*Task*
With all images omitted, write out the records word for word.

*Data shown*
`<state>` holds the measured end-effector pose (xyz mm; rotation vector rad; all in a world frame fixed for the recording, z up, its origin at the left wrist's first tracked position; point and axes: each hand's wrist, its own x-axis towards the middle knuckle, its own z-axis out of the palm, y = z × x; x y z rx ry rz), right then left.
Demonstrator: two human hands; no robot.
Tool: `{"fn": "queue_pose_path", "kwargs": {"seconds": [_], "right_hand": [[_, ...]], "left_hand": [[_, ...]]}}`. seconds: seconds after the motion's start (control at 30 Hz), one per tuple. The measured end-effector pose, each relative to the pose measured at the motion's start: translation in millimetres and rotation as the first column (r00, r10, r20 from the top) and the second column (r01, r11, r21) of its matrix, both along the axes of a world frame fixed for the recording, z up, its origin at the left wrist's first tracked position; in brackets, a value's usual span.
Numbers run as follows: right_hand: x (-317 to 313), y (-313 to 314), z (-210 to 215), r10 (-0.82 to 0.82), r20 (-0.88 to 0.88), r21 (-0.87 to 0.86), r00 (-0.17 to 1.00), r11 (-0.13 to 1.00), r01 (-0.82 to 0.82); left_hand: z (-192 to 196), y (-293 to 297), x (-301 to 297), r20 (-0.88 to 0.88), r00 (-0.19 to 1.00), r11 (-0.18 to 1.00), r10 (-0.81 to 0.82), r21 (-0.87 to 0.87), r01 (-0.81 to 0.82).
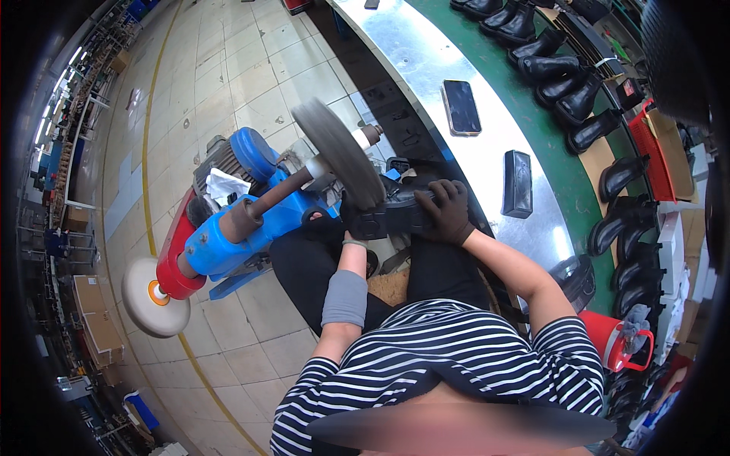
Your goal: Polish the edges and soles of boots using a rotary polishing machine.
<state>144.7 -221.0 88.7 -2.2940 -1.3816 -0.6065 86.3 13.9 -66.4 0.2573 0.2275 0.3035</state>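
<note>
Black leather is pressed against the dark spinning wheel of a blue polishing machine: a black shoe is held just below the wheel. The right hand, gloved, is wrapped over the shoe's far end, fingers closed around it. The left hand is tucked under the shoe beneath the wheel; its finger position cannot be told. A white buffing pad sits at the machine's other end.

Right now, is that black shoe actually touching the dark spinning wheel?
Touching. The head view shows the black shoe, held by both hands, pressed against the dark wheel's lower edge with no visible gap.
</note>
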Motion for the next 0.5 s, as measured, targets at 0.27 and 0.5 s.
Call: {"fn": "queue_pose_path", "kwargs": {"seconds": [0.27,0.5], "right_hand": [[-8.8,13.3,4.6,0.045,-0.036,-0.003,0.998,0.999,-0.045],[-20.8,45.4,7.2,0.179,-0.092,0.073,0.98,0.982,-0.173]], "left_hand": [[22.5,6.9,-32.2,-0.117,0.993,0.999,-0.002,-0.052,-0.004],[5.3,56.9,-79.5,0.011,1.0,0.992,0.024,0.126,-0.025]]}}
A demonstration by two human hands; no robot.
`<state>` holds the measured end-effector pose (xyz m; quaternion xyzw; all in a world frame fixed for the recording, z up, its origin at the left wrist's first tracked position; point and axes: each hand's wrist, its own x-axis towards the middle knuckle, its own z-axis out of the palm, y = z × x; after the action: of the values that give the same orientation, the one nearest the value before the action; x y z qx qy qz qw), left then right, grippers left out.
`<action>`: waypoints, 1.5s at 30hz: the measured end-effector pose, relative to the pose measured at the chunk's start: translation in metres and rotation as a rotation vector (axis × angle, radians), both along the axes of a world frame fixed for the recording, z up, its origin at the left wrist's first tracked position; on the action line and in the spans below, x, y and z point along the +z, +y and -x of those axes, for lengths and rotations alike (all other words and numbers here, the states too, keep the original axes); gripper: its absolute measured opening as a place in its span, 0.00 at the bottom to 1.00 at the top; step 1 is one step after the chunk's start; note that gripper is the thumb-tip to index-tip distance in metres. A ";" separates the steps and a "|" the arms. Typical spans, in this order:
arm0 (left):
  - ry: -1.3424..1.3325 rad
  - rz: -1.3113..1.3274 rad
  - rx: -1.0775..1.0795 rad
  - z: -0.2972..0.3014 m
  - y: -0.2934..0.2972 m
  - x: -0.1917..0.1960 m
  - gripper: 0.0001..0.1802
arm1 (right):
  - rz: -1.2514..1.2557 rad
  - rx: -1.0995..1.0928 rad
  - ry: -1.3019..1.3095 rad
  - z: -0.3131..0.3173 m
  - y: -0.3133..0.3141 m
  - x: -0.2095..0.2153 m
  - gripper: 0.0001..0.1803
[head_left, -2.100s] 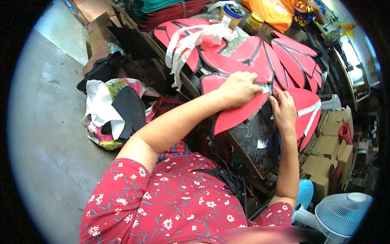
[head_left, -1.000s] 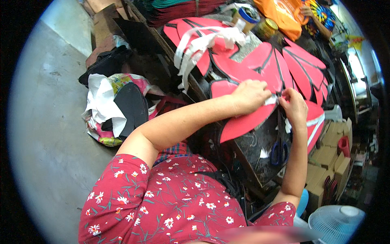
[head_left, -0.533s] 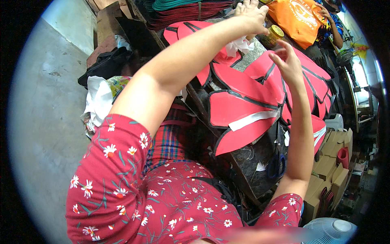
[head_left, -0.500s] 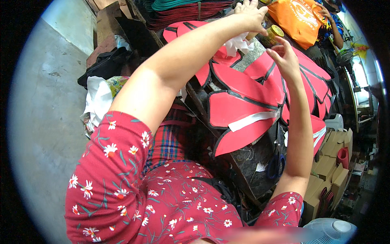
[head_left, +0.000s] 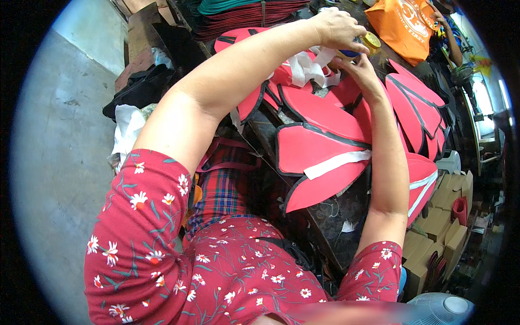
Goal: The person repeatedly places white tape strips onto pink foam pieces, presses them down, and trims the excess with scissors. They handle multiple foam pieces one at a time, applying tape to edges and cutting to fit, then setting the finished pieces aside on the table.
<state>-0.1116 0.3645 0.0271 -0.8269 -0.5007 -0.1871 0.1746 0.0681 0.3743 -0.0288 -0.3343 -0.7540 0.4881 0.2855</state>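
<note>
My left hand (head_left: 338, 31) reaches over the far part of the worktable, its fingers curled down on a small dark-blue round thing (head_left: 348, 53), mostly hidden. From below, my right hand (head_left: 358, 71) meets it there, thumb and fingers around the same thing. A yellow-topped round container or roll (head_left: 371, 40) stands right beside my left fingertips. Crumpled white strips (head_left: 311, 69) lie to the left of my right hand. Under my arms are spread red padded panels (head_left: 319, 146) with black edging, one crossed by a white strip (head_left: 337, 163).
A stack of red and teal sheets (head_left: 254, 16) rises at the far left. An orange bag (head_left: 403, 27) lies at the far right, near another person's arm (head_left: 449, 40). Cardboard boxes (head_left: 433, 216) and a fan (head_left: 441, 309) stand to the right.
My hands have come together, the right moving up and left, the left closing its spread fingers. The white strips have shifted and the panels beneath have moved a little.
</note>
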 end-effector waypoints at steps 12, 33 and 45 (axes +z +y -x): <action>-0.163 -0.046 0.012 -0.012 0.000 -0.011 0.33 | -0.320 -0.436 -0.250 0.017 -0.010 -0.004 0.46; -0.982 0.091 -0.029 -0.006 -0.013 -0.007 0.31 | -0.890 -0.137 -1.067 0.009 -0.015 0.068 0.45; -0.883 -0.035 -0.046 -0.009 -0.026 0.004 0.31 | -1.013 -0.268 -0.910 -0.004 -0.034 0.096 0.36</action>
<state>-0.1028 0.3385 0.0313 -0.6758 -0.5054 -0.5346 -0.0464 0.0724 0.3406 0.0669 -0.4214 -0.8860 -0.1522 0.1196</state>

*Solution to this exercise*
`<state>` holds the measured end-effector pose (xyz mm; rotation vector rad; all in a world frame fixed for the recording, z up, its origin at the left wrist's first tracked position; point and axes: each hand's wrist, its own x-axis towards the middle knuckle, its own z-axis out of the palm, y = z × x; x y z rx ry rz), right then left.
Demonstrator: two human hands; no robot.
Tool: `{"fn": "queue_pose_path", "kwargs": {"seconds": [_], "right_hand": [[_, ...]], "left_hand": [[_, ...]]}}`. seconds: seconds after the motion's start (control at 30 Hz), one per tuple. The measured end-effector pose, each relative to the pose measured at the motion's start: translation in millimetres and rotation as the first column (r00, r10, r20 from the top) and the second column (r01, r11, r21) of its matrix, both along the axes of a world frame fixed for the recording, z up, its origin at the left wrist's first tracked position; in brackets, a value's usual span.
Numbers run as follows: right_hand: x (-317 to 313), y (-313 to 314), z (-210 to 215), r10 (-0.82 to 0.82), r20 (-0.88 to 0.88), r21 (-0.87 to 0.86), r00 (-0.17 to 1.00), r11 (-0.13 to 1.00), r01 (-0.82 to 0.82); left_hand: z (-192 to 196), y (-293 to 297), x (-301 to 297), r20 (-0.88 to 0.88), r00 (-0.19 to 1.00), r11 (-0.18 to 1.00), r10 (-0.81 to 0.82), r21 (-0.87 to 0.87), r01 (-0.81 to 0.82).
Your goal: Polish the edges and soles of boots using a rotary polishing machine.
<state>144.7 -221.0 88.7 -2.2940 -1.3816 -0.6065 86.3 13.9 -66.4 0.2573 0.2275 0.3035</state>
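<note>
Black leather is pressed against the dark spinning wheel of a blue polishing machine: a black shoe is held just below the wheel. The right hand, gloved, is wrapped over the shoe's far end, fingers closed around it. The left hand is tucked under the shoe beneath the wheel; its finger position cannot be told. A white buffing pad sits at the machine's other end.

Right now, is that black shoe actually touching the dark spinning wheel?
Touching. The head view shows the black shoe, held by both hands, pressed against the dark wheel's lower edge with no visible gap.
</note>
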Motion for the next 0.5 s, as measured, targets at 0.27 and 0.5 s.
Call: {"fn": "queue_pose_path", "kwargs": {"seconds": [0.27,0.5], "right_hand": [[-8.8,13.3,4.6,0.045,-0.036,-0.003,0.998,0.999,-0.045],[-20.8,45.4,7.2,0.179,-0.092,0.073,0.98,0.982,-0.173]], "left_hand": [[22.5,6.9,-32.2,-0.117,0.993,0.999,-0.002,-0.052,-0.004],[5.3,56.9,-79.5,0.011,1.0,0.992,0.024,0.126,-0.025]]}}
A demonstration by two human hands; no robot.
`<state>` holds the measured end-effector pose (xyz m; quaternion xyzw; all in a world frame fixed for the recording, z up, its origin at the left wrist's first tracked position; point and axes: each hand's wrist, its own x-axis towards the middle knuckle, its own z-axis out of the palm, y = z × x; after the action: of the values that give the same orientation, the one nearest the value before the action; x y z qx qy qz qw), left then right, grippers left out.
`<action>`: waypoints, 1.5s at 30hz: the measured end-effector pose, relative to the pose measured at the chunk's start: translation in metres and rotation as a rotation vector (axis × angle, radians), both along the axes of a world frame fixed for the recording, z up, its origin at the left wrist's first tracked position; on the action line and in the spans below, x, y and z point along the +z, +y and -x of those axes, for lengths and rotations alike (all other words and numbers here, the states too, keep the original axes); gripper: its absolute measured opening as a place in its span, 0.00 at the bottom to 1.00 at the top; step 1 is one step after the chunk's start; note that gripper is the thumb-tip to index-tip distance in metres. A ";" separates the steps and a "|" the arms. Typical spans, in this order:
arm0 (left):
  - ry: -1.3424..1.3325 rad
  - rz: -1.3113..1.3274 rad
  - rx: -1.0775..1.0795 rad
  - z: -0.2972..0.3014 m
  - y: -0.2934..0.2972 m
  - x: -0.1917..0.1960 m
  - gripper: 0.0001..0.1802
arm1 (right):
  - rz: -1.2514..1.2557 rad
  - rx: -1.0995..1.0928 rad
  - ry: -1.3019..1.3095 rad
  - z: -0.3131..0.3173 m
  - y: -0.3133..0.3141 m
  - x: -0.2095..0.2153 m
  - gripper: 0.0001..0.1803
[head_left, -2.100s] 
[head_left, -1.000s] 
[head_left, -0.533s] 
[head_left, -0.500s] 
[head_left, +0.000s] 
Goal: The person repeatedly places white tape strips onto pink foam pieces, presses them down, and trims the excess with scissors. They handle multiple foam pieces one at a time, applying tape to edges and cutting to fit, then setting the finished pieces aside on the table.
<state>-0.1116 0.3645 0.0271 -0.8269 -0.5007 -0.1871 0.1746 0.0681 0.3743 -0.0288 -0.3343 -0.7540 0.4881 0.2855</state>
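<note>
My left hand (head_left: 338, 31) reaches over the far part of the worktable, its fingers curled down on a small dark-blue round thing (head_left: 348, 53), mostly hidden. From below, my right hand (head_left: 358, 71) meets it there, thumb and fingers around the same thing. A yellow-topped round container or roll (head_left: 371, 40) stands right beside my left fingertips. Crumpled white strips (head_left: 311, 69) lie to the left of my right hand. Under my arms are spread red padded panels (head_left: 319, 146) with black edging, one crossed by a white strip (head_left: 337, 163).
A stack of red and teal sheets (head_left: 254, 16) rises at the far left. An orange bag (head_left: 403, 27) lies at the far right, near another person's arm (head_left: 449, 40). Cardboard boxes (head_left: 433, 216) and a fan (head_left: 441, 309) stand to the right.
My hands have come together, the right moving up and left, the left closing its spread fingers. The white strips have shifted and the panels beneath have moved a little.
</note>
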 end-effector waypoints at steps 12, 33 and 45 (axes +z +y -x): <action>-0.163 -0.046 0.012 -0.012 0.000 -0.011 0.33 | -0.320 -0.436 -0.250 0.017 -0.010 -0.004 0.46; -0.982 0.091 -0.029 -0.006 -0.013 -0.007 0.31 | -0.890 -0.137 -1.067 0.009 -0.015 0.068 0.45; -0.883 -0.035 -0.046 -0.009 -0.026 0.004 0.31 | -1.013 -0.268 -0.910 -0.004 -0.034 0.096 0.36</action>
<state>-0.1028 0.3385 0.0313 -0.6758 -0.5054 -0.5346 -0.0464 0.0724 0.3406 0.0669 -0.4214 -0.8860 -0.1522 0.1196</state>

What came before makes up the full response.